Assumed that the normal force exerted by the incline is mgcosθ. The velocity to find is v2.
I am taking Angular momentum about the center of mass but I cant calculate the external impulse
any help, ideas are much appreciated!

2. Apr 19, 2013

### TSny

When the object collides with the inclined plane there will be an impulsive force from the inclined plane. The normal component of this force will not be mgcosθ. Only after the collision is over will the normal component of force be mgcosθ. The impulsive force will also have a component parallel to the inclined plane.

If you apply "angular impulse = change in angular momentum" about a judiciously chosen point, then you can avoid having to deal with the unknown impulsive force.

3. Apr 20, 2013

### consciousness

Hi Tsny! I have finally solved this question by not taking the normal force as mgcosθ. But how can we tell that it wont be so? Intuition ? Experience?

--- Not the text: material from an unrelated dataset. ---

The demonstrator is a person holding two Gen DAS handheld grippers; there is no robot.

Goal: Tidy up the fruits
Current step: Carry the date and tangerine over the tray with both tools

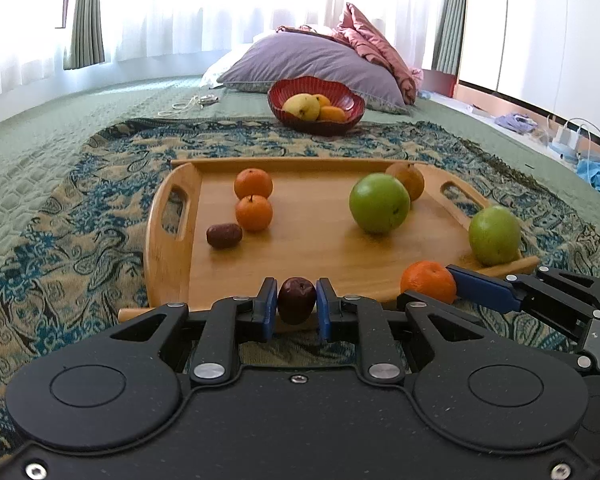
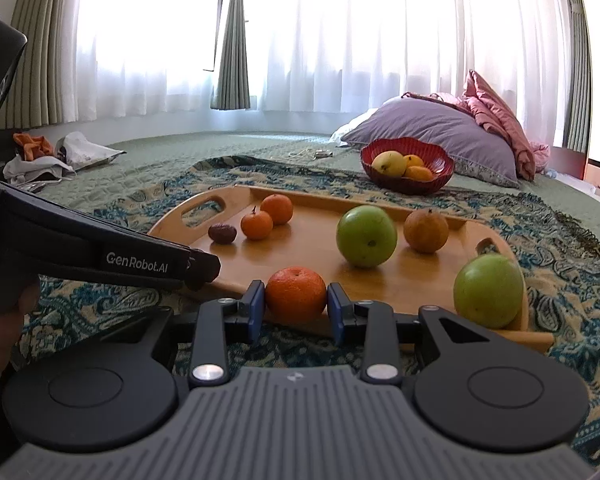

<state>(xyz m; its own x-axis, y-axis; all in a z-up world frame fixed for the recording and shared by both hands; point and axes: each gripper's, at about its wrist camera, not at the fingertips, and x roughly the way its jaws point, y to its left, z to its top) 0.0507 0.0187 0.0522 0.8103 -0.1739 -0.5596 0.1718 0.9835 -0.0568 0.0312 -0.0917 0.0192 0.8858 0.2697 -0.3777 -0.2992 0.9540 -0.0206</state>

I took the impulse to be general and took two components one parallel and one normal to the incline.

Since i was taking the Ang. momentum about the center the component of linear impulse normal to the plane will have no effect as it passes through the center. We can calculate the parallel component by the relation-

Linear impulse along incline=change in momentum along incline= m(v2-v1cosθ)

And then-

Linear impulse*Perpendicular distance=Angular Impulse

simplify to get the answer in terms of θ,k,R.

But i would prefer if

"about a judiciously chosen point, then you can avoid having to deal with the unknown impulsive force."

I can think of one such point it is the point where the body first touches the incline am I right?

4. Apr 20, 2013

### TSny

That all sounds good.

Yes, that's right.

5. Apr 20, 2013

### consciousness

Apart from the impulsive forces by the incline there are no other such forces on the body. So the angular momentum about this point remains conserved.

Applying conservation of angular momentum and some geometry involving tangents to a circle I got the same answer. This time in a very short time! I was initially quite apprehensive about this question. Thanks a lot TSny!

If any one is interested in knowing the answer it is-

v2=v1(1-(R^2(1-cosθ/R^2+K^2))